= WHAT YOU HAVE TO DO =
Your task is to find every line in the records that holds the string "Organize" and copy it.

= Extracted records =
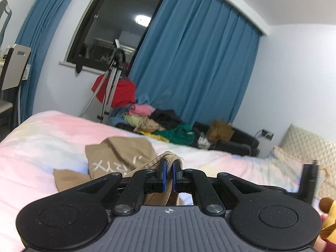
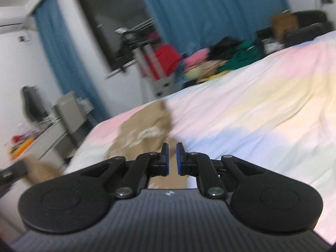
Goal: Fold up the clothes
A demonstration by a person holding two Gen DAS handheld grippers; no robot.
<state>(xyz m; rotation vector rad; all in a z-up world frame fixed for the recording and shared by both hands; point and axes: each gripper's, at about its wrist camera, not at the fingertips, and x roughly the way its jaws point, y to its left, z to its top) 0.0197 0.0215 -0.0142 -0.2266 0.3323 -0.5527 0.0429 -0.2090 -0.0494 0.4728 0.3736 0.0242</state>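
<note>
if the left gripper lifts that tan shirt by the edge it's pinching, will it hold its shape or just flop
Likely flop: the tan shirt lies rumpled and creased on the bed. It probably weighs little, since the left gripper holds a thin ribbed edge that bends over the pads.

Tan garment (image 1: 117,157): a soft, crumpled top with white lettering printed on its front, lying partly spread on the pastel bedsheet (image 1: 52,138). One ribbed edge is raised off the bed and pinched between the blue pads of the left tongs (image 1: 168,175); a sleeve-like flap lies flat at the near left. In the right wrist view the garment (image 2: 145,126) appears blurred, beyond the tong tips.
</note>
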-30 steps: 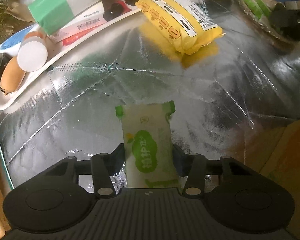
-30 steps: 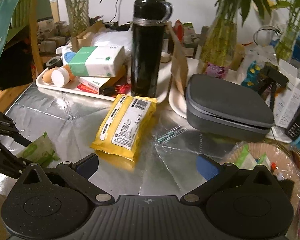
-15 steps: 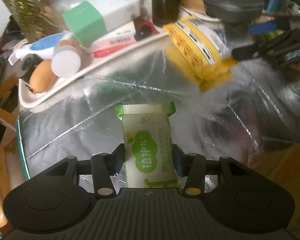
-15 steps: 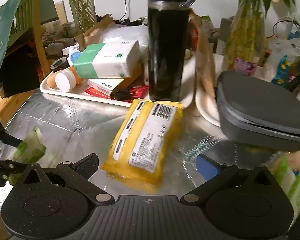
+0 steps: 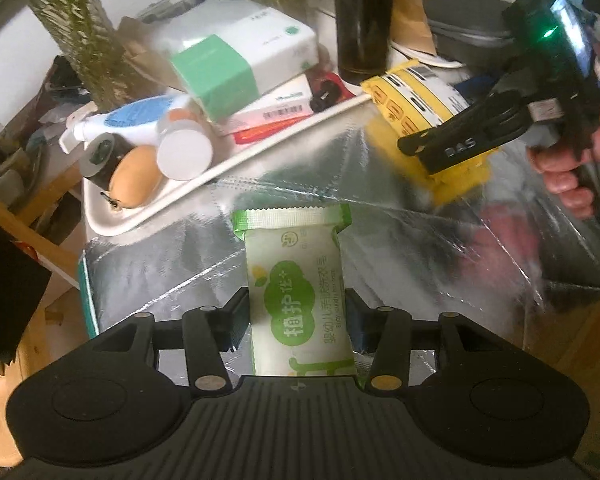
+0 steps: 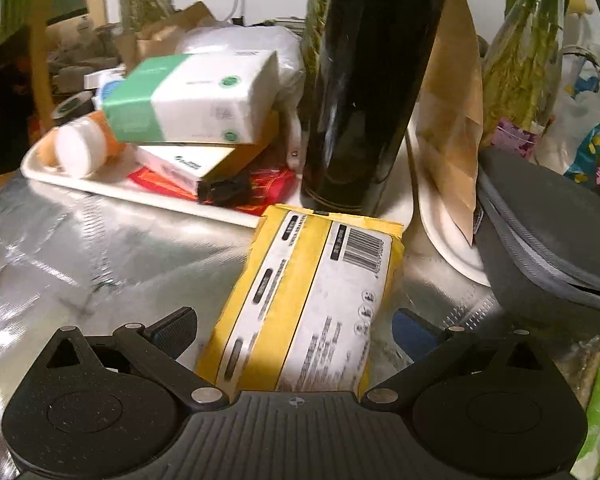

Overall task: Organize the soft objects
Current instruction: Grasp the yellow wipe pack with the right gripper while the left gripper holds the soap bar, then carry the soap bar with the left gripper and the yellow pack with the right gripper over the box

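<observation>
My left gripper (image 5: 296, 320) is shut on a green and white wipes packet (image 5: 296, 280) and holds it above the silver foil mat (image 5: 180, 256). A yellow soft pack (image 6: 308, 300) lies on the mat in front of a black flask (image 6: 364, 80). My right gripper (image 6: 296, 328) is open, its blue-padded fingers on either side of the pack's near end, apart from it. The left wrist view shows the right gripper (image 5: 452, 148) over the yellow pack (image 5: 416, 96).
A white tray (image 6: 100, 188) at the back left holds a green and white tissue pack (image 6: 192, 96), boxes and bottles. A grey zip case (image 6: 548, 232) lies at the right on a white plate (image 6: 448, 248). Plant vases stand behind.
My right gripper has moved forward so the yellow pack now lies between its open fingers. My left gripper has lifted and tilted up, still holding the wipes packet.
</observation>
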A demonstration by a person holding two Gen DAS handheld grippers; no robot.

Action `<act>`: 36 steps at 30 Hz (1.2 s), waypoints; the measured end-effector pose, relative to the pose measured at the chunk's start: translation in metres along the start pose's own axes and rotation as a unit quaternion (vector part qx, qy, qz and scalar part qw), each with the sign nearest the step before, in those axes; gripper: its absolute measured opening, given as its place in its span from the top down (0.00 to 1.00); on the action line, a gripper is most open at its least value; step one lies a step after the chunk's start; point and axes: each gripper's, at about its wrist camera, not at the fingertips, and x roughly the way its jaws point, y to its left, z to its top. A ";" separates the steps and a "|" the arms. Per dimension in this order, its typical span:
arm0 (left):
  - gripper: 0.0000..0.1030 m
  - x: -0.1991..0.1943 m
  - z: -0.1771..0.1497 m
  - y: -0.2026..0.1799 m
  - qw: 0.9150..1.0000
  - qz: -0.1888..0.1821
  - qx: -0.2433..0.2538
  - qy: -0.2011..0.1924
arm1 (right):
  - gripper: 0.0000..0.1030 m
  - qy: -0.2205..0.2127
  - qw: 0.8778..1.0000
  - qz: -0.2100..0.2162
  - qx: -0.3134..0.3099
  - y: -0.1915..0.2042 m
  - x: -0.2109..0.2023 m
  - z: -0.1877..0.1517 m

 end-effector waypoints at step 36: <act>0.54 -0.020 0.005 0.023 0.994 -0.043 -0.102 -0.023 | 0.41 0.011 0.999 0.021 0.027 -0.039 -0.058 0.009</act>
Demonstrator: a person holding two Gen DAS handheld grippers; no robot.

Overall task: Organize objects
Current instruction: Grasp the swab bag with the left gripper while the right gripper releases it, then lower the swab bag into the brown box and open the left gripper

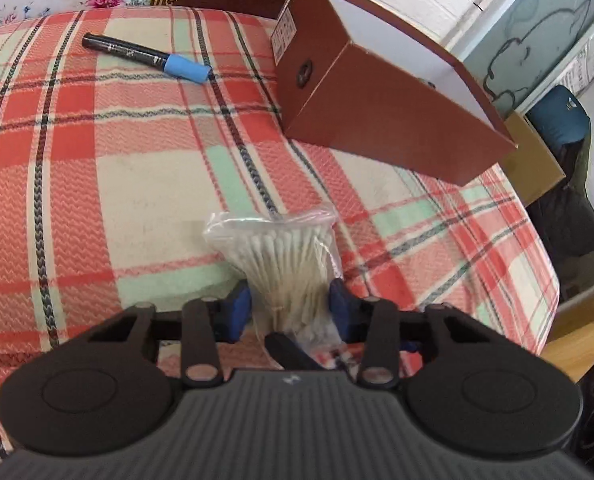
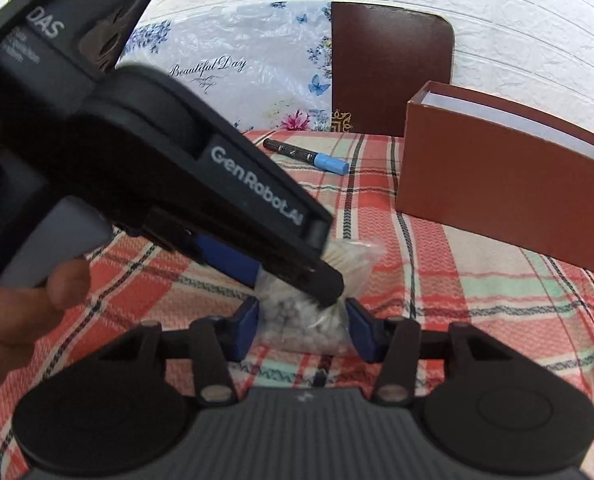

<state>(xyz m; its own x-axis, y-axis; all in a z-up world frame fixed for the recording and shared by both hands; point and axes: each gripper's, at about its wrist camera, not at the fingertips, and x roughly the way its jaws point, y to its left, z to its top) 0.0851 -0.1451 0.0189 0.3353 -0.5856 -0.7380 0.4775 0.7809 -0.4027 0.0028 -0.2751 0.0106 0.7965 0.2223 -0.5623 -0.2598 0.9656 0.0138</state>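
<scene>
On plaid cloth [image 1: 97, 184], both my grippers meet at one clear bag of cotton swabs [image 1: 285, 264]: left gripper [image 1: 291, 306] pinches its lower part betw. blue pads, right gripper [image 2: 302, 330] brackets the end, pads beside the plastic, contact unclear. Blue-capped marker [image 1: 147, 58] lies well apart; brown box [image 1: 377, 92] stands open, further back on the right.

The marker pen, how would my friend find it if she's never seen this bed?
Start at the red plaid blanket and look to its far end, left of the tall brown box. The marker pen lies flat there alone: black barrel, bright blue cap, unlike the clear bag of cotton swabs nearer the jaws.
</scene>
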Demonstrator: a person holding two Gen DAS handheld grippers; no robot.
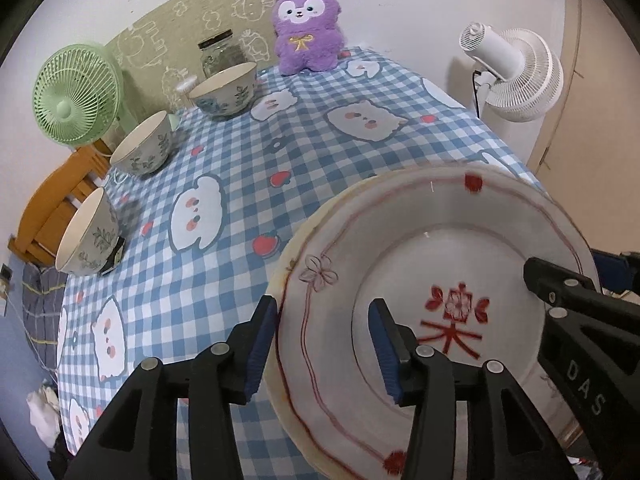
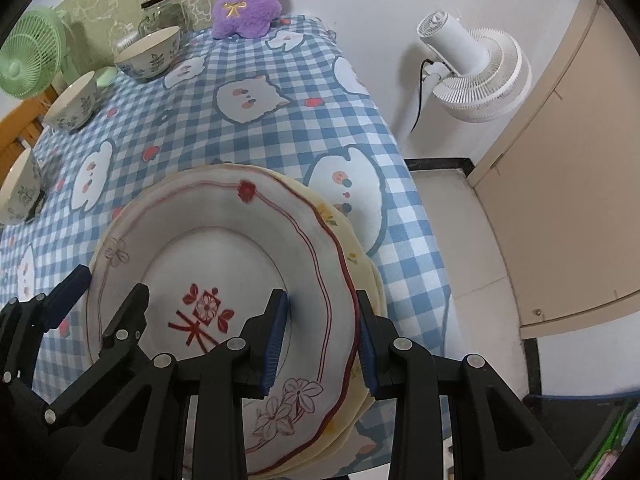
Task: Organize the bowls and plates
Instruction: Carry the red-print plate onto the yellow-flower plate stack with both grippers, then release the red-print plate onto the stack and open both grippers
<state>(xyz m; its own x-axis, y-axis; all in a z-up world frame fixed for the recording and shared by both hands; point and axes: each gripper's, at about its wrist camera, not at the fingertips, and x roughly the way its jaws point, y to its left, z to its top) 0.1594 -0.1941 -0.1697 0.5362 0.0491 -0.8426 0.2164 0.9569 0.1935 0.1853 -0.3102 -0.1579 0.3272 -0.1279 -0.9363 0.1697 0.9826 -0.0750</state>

= PROBLEM SOLUTION =
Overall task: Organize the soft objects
Overall task: Organize objects
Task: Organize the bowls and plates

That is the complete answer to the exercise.